§ **The problem**: Once the line containing "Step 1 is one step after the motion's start" is found in the entries below, restate it and each following line word for word, stopping after the line containing "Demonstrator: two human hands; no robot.".

── Records for the task ──

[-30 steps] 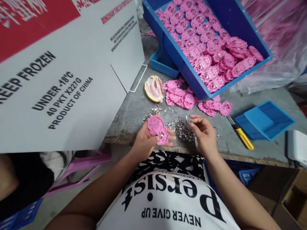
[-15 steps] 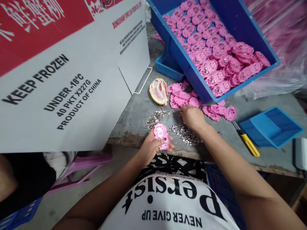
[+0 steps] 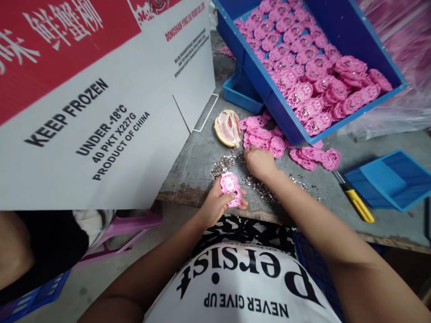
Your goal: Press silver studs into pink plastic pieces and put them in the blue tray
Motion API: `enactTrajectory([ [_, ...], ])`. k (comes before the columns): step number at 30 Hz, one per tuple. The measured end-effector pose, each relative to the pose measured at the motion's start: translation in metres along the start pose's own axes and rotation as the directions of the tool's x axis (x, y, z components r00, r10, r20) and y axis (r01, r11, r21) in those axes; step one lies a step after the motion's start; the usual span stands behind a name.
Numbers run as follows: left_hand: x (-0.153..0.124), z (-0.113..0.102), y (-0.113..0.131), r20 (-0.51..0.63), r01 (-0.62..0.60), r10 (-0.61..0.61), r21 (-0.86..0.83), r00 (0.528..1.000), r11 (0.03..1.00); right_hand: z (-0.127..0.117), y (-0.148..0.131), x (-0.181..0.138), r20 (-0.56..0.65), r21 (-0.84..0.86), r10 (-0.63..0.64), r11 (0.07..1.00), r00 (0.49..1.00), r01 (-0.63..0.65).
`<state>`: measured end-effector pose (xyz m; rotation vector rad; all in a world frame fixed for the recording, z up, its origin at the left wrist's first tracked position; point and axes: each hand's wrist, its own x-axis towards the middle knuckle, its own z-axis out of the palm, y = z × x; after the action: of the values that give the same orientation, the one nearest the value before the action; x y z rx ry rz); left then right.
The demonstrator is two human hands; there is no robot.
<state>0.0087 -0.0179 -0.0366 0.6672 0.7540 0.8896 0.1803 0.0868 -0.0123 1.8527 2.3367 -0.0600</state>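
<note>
My left hand point(image 3: 215, 202) holds a pink plastic piece point(image 3: 230, 188) with wavy edges, the thumb lying across its lower part. Over the grey tabletop, my right hand point(image 3: 260, 163) has its fingers bent down and drawn together; whatever they grip is hidden. Small shiny metal parts lie in one heap point(image 3: 222, 165) above my left hand, and in another heap point(image 3: 266, 192) partly under my right forearm. Just beyond my right hand is a pile of pink pieces point(image 3: 261, 134). Half a peeled pomelo-like fruit point(image 3: 228, 128) rests to its left.
A large blue crate point(image 3: 299, 132) full of pink pieces tilts at the back, beside a small blue tray point(image 3: 240, 94). To the right lie a yellow-handled screwdriver point(image 3: 358, 204) and a blue bin point(image 3: 387, 179). A white-and-red carton point(image 3: 134, 170) blocks the left. Someone's knee point(image 3: 15, 246) shows below it.
My right hand has shifted a little left across the metal parts. My left hand keeps its hold on the pink piece. The whole view has moved slightly.
</note>
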Motion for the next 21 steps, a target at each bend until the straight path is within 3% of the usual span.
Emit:
enactTrajectory([
  [5, 0.000, 0.004, 0.000, -0.052, -0.015, 0.017, 0.035, 0.999, 0.999, -0.003, 0.003, -0.008, -0.038, 0.049, 0.020, 0.999, 0.999, -0.018],
  [9, -0.001, 0.009, 0.005, -0.090, -0.030, 0.035, 0.056, 0.995, 0.998, 0.000, 0.015, -0.033, -0.148, 0.411, 0.145, 0.909, 0.978, -0.072],
  [11, -0.001, 0.014, 0.009, -0.091, -0.048, 0.054, 0.065, 0.994, 0.997, 0.007, 0.019, -0.050, -0.164, 0.653, 0.205, 0.755, 0.965, -0.049],
  [13, 0.001, 0.021, 0.011, -0.101, -0.078, 0.088, 0.105, 0.991, 0.991, 0.015, 0.020, -0.068, -0.125, 0.858, 0.249, 0.514, 0.960, -0.021],
  [15, 0.005, 0.028, 0.010, -0.139, -0.125, 0.152, 0.187, 0.978, 0.974, 0.021, 0.018, -0.084, -0.064, 0.972, 0.250, 0.233, 0.966, 0.004],
  [17, 0.010, 0.036, 0.006, -0.177, -0.160, 0.216, 0.284, 0.960, 0.945, 0.024, 0.014, -0.096, -0.016, 0.999, 0.219, 0.033, 0.976, 0.009],
  [19, 0.013, 0.042, 0.001, -0.188, -0.160, 0.236, 0.349, 0.953, 0.923, 0.023, 0.010, -0.106, 0.012, 0.998, 0.188, -0.062, 0.982, 0.000],
  [21, 0.014, 0.046, -0.004, -0.197, -0.142, 0.229, 0.377, 0.953, 0.915, 0.021, 0.007, -0.112, 0.018, 0.995, 0.172, -0.099, 0.985, -0.001],
])
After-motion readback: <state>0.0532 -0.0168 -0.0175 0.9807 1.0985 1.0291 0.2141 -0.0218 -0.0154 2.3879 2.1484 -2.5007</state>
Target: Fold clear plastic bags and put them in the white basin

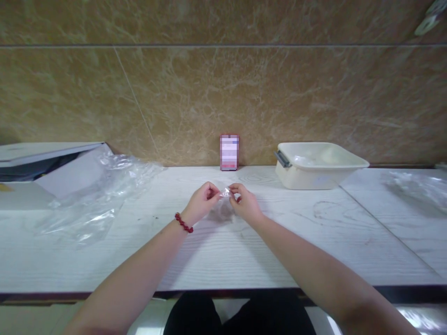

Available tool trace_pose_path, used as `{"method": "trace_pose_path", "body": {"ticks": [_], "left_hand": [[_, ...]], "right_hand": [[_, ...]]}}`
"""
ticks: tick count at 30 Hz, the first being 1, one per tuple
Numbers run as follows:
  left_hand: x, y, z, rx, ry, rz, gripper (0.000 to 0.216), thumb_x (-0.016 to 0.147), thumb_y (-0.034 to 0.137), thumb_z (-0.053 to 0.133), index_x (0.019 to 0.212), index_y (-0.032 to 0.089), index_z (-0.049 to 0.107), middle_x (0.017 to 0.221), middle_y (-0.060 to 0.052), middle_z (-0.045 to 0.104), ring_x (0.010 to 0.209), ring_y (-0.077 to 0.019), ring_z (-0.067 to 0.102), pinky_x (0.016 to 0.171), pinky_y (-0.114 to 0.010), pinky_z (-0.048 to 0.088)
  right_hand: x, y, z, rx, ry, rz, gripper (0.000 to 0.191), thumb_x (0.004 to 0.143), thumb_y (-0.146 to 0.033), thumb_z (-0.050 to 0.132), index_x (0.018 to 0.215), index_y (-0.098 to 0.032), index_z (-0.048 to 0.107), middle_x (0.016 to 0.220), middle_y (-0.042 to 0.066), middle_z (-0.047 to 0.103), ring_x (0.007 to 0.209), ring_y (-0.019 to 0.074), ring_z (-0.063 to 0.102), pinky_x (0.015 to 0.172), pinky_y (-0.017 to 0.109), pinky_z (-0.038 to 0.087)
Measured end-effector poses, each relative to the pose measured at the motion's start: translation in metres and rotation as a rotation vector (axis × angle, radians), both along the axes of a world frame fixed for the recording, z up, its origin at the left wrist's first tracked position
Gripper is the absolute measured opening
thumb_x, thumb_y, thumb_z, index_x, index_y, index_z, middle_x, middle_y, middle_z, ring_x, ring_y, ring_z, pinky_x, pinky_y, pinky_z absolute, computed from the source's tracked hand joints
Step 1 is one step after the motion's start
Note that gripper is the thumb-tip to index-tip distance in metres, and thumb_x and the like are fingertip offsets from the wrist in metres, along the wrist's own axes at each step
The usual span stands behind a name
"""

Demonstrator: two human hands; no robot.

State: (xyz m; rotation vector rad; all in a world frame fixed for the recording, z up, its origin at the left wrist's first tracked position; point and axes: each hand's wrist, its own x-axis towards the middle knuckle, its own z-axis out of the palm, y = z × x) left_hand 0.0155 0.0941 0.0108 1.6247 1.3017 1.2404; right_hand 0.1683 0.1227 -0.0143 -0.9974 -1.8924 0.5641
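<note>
Between my two hands, just above the table, is a small clear plastic bag (225, 192). My left hand (204, 199), with a red bead bracelet (183, 223) at the wrist, pinches the bag's left side. On the other side, the fingers of my right hand (246, 202) are closed on its right edge. Whether anything lies inside the bag is too small to make out.
A phone (229, 152) leans upright against the marbled wall. To its right stands a cream plastic bin (310, 179) with a grey handle. Clear plastic sheeting (101, 204) lies by an open white box (73, 170) at left; more clear plastic (419, 186) lies far right.
</note>
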Motion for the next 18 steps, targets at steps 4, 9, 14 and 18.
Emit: {"method": "trace_pose_path", "body": {"ticks": [4, 9, 14, 18], "left_hand": [[-0.007, 0.0, 0.004, 0.054, 0.149, 0.051, 0.016, 0.074, 0.031, 0.046, 0.084, 0.019, 0.046, 0.068, 0.001, 0.056, 0.063, -0.0112, 0.055, 0.06, -0.023, 0.042], [-0.017, -0.001, 0.012, 0.112, 0.449, 0.077, 0.026, 0.073, 0.039, 0.048, 0.091, 0.02, 0.051, 0.056, 0.005, 0.051, 0.05, -0.0103, 0.049, 0.051, -0.021, 0.037], [-0.035, 0.005, 0.017, 0.18, 0.751, -0.044, 0.027, 0.065, 0.041, 0.057, 0.083, 0.021, 0.06, 0.065, 0.002, 0.056, 0.054, -0.0105, 0.049, 0.057, -0.022, 0.038], [-0.055, 0.012, 0.02, 0.202, 0.796, -0.051, 0.023, 0.069, 0.039, 0.052, 0.069, 0.019, 0.063, 0.07, -0.002, 0.058, 0.065, -0.0134, 0.052, 0.062, -0.025, 0.039]], "right_hand": [[0.002, 0.003, 0.001, 0.001, -0.039, -0.014, 0.016, 0.074, -0.024, 0.045, 0.087, -0.023, 0.054, 0.081, 0.0, 0.062, 0.076, 0.0132, 0.057, 0.062, 0.024, 0.043], [0.003, 0.006, 0.001, -0.01, -0.019, 0.002, 0.019, 0.078, -0.03, 0.041, 0.087, -0.023, 0.057, 0.083, 0.0, 0.063, 0.074, 0.0127, 0.057, 0.065, 0.024, 0.043], [0.007, 0.007, 0.003, 0.016, -0.006, -0.011, 0.022, 0.08, -0.03, 0.037, 0.084, -0.02, 0.056, 0.075, 0.001, 0.061, 0.07, 0.0122, 0.055, 0.064, 0.023, 0.041], [0.009, 0.008, 0.006, 0.046, -0.016, -0.064, 0.024, 0.082, -0.031, 0.035, 0.077, -0.018, 0.054, 0.068, 0.001, 0.058, 0.067, 0.0121, 0.054, 0.063, 0.022, 0.039]]}}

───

§ **Written response**:
Step 1 is one step after the motion's start
Note that gripper is the thumb-tip to index-tip distance in metres, and thumb_x and the like are fingertip offsets from the wrist in metres, along the wrist's own axes at each step
The usual span stands behind a name
"""

Demonstrator: two human hands; no robot.

The output above is the complete answer.